After birding this gem of coastal habitat we will travel to McFaddin Wildlife Refuge.
At McFaddin Wildlife Refuge and the surrounding area, the habitat consists of various species of salt marsh grasses, cane, bayous, and channels. Here we’ll look for rails, egrets, herons, gulls, terns, orchard orioles, common yellowthroat, and watch the skies for swallows, hawks, and a variety of other migrants that will be passing through.
We will pick a nice spot for lunch around noon. Most likely at Sabine woods if it is not too crowded or back at Sea Rim State Park.
After lunch, we’ll resume birding and could move back and forth between the coastal marsh and the oak mott depending on the activity of migration. Either way, on a good day, we will see lots of birds and great species diversity in a relatively undeveloped area of the coastal marsh.
The trip will end at 5:00 p.m. back at the Hampton Inn.
We suggest that you arrive Sunday evening and get a good night’s rest at our lodging partner hotel, The Hampton Inn & Suites. The field trip will leave bright and early at 6:30 on Monday morning. You are responsible for making your own reservations for your accommodations and the price of the trip does not include your lodging and meals except for the box lunch provided on Monday. The special hotel rate of $99/night + tax is being offered to those registered for the field trip. To reserve your room, please click here for the FeatherFest Booking page.
Port Arthur residents rave about these sandwiches made in the Amuny’s Liquor deli on traditional po’ boy bread. You’ll be able to choose one of these:
- Original Po’ Boy with ham, salami, provolone and relish
- Smoked Turkey with Jalapeno Cheese (owner’s fave)
- Cajun Roast Beef with cheese
- Ham and Cheese
- Coke, Diet Coke, Sprite, or Dr Pepper
- Assorted bags of chips
VIP: FeatherFest field trippers will get a VIP bag of swag to remember your visit.
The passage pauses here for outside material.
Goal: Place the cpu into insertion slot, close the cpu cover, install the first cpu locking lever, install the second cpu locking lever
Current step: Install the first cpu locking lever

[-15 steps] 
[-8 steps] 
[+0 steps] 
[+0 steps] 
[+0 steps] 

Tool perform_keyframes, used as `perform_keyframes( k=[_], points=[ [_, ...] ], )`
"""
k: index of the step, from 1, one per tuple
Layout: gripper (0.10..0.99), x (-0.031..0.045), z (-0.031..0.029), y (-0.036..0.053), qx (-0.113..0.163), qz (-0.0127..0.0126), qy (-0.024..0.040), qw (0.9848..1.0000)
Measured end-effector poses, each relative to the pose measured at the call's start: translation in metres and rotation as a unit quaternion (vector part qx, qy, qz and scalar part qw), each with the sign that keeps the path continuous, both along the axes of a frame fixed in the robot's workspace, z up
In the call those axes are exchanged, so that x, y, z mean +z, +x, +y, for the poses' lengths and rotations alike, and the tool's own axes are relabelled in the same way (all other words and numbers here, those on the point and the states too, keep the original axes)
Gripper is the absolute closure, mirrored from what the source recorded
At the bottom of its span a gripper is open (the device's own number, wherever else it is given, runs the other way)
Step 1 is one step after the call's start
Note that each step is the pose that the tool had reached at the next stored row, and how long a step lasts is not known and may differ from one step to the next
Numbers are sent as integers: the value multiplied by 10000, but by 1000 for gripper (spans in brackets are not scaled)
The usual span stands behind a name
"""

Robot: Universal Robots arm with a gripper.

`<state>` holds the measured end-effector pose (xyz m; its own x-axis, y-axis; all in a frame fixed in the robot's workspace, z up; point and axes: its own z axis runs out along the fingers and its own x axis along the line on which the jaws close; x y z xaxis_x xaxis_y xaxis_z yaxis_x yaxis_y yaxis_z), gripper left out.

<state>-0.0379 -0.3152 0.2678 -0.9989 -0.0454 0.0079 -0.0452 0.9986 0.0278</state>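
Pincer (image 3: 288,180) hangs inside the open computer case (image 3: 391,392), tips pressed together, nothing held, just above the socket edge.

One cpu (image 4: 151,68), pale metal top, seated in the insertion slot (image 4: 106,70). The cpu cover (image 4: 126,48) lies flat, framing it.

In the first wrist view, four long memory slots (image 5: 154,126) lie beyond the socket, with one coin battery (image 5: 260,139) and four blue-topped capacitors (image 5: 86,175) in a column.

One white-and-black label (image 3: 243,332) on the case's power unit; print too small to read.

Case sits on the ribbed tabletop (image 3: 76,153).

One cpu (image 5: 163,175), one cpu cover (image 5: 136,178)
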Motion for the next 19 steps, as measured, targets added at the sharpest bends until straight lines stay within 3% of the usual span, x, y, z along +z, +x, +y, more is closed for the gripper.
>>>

Post your pictures with #birdportarthur, #lovepatx and #flavorsofpatx
Tuckered out from all the fun? Stay another night at the Hampton’s great rate and hit Museum of the Gulf Coast and take a gator selfie and rock out with a replica of Janis Joplin’s psychedelic Porsche. Start planning at www.visitportarthurtx.com
Note: The FeatherFest Port Arthur field trip is a great trip for anyone working on their Texas Ornithological Society Century Club lists. You could rack up a good number of birds for Jefferson County on this field trip!